((

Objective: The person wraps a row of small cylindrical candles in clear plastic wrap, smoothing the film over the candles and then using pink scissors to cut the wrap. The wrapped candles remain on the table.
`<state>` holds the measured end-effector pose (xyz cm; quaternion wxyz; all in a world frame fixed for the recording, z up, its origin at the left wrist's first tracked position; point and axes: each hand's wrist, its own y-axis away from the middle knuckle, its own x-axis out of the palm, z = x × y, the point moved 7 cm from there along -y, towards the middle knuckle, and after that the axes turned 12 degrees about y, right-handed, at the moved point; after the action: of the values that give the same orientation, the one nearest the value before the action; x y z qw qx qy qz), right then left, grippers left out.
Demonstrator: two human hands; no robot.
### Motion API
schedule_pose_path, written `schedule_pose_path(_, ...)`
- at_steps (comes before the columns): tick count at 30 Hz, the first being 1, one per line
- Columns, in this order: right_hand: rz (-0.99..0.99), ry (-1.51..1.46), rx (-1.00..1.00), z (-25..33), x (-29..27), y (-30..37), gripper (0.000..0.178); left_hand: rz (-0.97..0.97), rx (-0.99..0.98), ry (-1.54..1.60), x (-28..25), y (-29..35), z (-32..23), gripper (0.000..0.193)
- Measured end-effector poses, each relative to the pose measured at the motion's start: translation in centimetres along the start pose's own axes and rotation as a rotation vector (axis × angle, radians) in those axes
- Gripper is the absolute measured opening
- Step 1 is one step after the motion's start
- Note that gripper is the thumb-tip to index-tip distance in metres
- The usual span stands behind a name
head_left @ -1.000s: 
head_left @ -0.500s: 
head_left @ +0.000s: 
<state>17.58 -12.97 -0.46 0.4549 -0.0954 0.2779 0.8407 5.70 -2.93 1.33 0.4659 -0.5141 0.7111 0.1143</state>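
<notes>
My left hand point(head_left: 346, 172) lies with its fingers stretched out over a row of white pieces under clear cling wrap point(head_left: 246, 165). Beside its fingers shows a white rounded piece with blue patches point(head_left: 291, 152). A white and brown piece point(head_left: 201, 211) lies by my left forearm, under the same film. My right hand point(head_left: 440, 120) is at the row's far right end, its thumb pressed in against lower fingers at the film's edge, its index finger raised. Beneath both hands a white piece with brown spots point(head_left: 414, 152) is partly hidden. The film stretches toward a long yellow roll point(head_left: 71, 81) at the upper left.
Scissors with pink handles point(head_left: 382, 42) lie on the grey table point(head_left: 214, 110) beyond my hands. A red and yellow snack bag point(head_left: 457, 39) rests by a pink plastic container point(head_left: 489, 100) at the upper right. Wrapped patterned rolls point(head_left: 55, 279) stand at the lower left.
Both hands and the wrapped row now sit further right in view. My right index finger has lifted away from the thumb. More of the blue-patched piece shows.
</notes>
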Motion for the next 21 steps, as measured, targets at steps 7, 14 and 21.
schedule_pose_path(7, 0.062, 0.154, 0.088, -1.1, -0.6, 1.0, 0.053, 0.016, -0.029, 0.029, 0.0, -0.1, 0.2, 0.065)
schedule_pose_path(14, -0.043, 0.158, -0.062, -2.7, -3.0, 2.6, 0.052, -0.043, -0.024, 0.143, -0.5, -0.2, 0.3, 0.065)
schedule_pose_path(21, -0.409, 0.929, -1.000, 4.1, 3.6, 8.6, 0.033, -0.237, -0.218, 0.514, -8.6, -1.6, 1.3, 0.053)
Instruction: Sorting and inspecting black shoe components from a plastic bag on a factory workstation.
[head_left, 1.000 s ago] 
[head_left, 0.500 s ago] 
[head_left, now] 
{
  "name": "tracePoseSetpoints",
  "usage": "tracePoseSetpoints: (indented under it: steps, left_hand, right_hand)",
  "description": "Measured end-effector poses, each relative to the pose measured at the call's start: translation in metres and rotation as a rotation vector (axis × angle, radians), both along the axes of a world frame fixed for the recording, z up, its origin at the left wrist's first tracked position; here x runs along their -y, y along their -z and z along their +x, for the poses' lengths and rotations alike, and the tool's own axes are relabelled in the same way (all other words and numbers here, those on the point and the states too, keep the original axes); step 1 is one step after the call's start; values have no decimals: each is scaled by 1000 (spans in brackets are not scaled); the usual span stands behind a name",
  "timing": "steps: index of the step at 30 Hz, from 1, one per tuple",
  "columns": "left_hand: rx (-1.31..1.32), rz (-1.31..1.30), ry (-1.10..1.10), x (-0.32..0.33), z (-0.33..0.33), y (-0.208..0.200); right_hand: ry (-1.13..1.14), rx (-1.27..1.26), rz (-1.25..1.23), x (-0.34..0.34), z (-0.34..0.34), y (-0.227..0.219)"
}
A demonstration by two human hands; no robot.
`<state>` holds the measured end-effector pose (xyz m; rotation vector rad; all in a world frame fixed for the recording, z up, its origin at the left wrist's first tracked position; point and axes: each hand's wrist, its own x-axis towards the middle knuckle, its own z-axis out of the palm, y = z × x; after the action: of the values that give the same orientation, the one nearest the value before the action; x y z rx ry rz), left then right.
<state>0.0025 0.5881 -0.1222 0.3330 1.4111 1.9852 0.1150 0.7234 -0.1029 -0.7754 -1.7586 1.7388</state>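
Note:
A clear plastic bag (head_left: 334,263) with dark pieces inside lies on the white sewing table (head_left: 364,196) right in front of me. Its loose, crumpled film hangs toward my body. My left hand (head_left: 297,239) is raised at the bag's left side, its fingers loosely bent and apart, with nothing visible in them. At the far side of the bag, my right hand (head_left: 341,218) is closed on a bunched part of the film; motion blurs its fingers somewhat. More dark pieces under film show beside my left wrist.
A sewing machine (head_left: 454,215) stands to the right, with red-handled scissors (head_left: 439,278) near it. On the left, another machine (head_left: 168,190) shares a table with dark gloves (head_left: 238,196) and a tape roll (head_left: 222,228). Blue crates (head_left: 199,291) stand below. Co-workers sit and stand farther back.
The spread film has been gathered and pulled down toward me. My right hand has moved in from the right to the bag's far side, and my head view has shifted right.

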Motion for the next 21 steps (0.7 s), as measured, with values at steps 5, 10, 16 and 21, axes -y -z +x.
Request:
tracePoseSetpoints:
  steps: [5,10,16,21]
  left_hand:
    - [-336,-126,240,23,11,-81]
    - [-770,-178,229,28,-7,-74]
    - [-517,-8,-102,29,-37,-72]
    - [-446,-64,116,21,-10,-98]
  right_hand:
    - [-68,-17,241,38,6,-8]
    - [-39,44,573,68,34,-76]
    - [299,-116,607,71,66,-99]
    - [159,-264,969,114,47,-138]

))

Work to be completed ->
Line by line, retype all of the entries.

Answer for the task ->
Objective: The person wraps a row of small cylindrical candles in clear plastic wrap, smoothing the film over the candles and then using pink scissors to cut the wrap. The wrapped candles remain on the table.
`<state>` holds the measured end-effector pose (xyz cm; quaternion wxyz; all in a world frame fixed for the recording, z up, its origin at the left wrist's first tracked position; point and axes: each hand's wrist, its own y-axis away from the middle knuckle, its own x-axis out of the palm, z = x × y, the point moved 7 cm from there along -y, towards the middle knuckle, and after that the axes turned 12 degrees about y, right-handed, at the moved point; after the action: of the values that give the same orientation, the one nearest the value before the action; x y z qw qx qy qz), right then left, grippers left out.
Demonstrator: two human hands; no robot.
### Motion API
schedule_pose_path, written `schedule_pose_path(_, ...)`
- at_steps (comes before the columns): tick count at 30 Hz, the first being 1, one per line
- Columns, in this order: right_hand: rz (-0.99..0.99), ry (-1.51..1.46), rx (-1.00..1.00), z (-25..33), x (-29..27), y (-30..37), gripper (0.000..0.178); left_hand: rz (-0.97..0.97), rx (-0.99..0.98), ry (-1.54..1.60), x (-28..25), y (-29..35), z (-32..23), gripper (0.000..0.193)
- Measured end-effector poses, each relative to the pose measured at the motion's start: translation in centimetres along the start pose's own axes and rotation as a rotation vector (axis × angle, radians) in those axes
- Gripper is the absolute measured opening
- Step 1 is one step after the motion's start
- Note that gripper is the thumb-tip to index-tip distance in metres
- The usual span stands behind a name
head_left @ -1.000s: 
head_left @ -0.500s: 
head_left @ +0.000s: 
<state>17.58 -12.97 -0.46 0.4549 -0.0954 0.2779 0.8407 5.70 -2.93 1.33 0.4659 -0.5141 0.7111 0.1143</state>
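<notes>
My left hand point(head_left: 346, 172) lies with its fingers stretched out over a row of white pieces under clear cling wrap point(head_left: 246, 165). Beside its fingers shows a white rounded piece with blue patches point(head_left: 291, 152). A white and brown piece point(head_left: 201, 211) lies by my left forearm, under the same film. My right hand point(head_left: 440, 120) is at the row's far right end, its thumb pressed in against lower fingers at the film's edge, its index finger raised. Beneath both hands a white piece with brown spots point(head_left: 414, 152) is partly hidden. The film stretches toward a long yellow roll point(head_left: 71, 81) at the upper left.
Scissors with pink handles point(head_left: 382, 42) lie on the grey table point(head_left: 214, 110) beyond my hands. A red and yellow snack bag point(head_left: 457, 39) rests by a pink plastic container point(head_left: 489, 100) at the upper right. Wrapped patterned rolls point(head_left: 55, 279) stand at the lower left.
Both hands and the wrapped row now sit further right in view. My right index finger has lifted away from the thumb. More of the blue-patched piece shows.
</notes>
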Motion for the next 21 steps, as measured, targets at steps 7, 14 and 21.
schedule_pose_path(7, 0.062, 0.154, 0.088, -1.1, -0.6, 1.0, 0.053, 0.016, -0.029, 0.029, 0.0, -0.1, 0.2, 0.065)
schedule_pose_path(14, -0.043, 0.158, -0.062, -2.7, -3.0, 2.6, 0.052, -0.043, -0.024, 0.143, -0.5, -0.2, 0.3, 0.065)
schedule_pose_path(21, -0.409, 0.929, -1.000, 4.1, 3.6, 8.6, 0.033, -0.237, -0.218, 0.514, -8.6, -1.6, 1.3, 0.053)
Instruction: Sorting and inspecting black shoe components from a plastic bag on a factory workstation.
[head_left, 1.000 s ago] 
[head_left, 0.500 s ago] 
[head_left, now] 
{
  "name": "tracePoseSetpoints",
  "usage": "tracePoseSetpoints: (indented under it: steps, left_hand, right_hand)",
  "description": "Measured end-effector poses, each relative to the pose measured at the call's start: translation in metres and rotation as a rotation vector (axis × angle, radians), both along the axes of a world frame fixed for the recording, z up, its origin at the left wrist's first tracked position; here x runs along their -y, y along their -z and z along their +x, for the poses' lengths and rotations alike, and the tool's own axes are relabelled in the same way (all other words and numbers here, those on the point and the states too, keep the original axes); step 1 is one step after the call's start; values have no decimals: each is scaled by 1000 (spans in brackets are not scaled); the usual span stands behind a name",
  "timing": "steps: index of the step at 30 Hz, from 1, one per tuple",
  "columns": "left_hand: rx (-1.31..1.32), rz (-1.31..1.30), ry (-1.10..1.10), x (-0.32..0.33), z (-0.33..0.33), y (-0.208..0.200); right_hand: ry (-1.13..1.14), rx (-1.27..1.26), rz (-1.25..1.23), x (-0.34..0.34), z (-0.34..0.34), y (-0.227..0.219)"
}
A demonstration by two human hands; no robot.
`<state>` holds the measured end-effector pose (xyz m; rotation vector rad; all in a world frame fixed for the recording, z up, its origin at the left wrist's first tracked position; point and axes: each hand's wrist, its own x-axis towards the middle knuckle, its own z-axis out of the palm, y = z × x; after the action: of the values that give the same orientation, the one nearest the value before the action; x y z rx ry rz), left then right.
<state>0.0025 0.5881 -0.1222 0.3330 1.4111 1.9852 0.1150 0.7234 -0.1029 -0.7754 -1.7586 1.7388</state>
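Note:
A clear plastic bag (head_left: 334,263) with dark pieces inside lies on the white sewing table (head_left: 364,196) right in front of me. Its loose, crumpled film hangs toward my body. My left hand (head_left: 297,239) is raised at the bag's left side, its fingers loosely bent and apart, with nothing visible in them. At the far side of the bag, my right hand (head_left: 341,218) is closed on a bunched part of the film; motion blurs its fingers somewhat. More dark pieces under film show beside my left wrist.
A sewing machine (head_left: 454,215) stands to the right, with red-handled scissors (head_left: 439,278) near it. On the left, another machine (head_left: 168,190) shares a table with dark gloves (head_left: 238,196) and a tape roll (head_left: 222,228). Blue crates (head_left: 199,291) stand below. Co-workers sit and stand farther back.
The spread film has been gathered and pulled down toward me. My right hand has moved in from the right to the bag's far side, and my head view has shifted right.
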
Motion for the next 21 steps (0.7 s), as measured, with values at steps 5, 10, 16 and 21, axes -y -z +x.
Request:
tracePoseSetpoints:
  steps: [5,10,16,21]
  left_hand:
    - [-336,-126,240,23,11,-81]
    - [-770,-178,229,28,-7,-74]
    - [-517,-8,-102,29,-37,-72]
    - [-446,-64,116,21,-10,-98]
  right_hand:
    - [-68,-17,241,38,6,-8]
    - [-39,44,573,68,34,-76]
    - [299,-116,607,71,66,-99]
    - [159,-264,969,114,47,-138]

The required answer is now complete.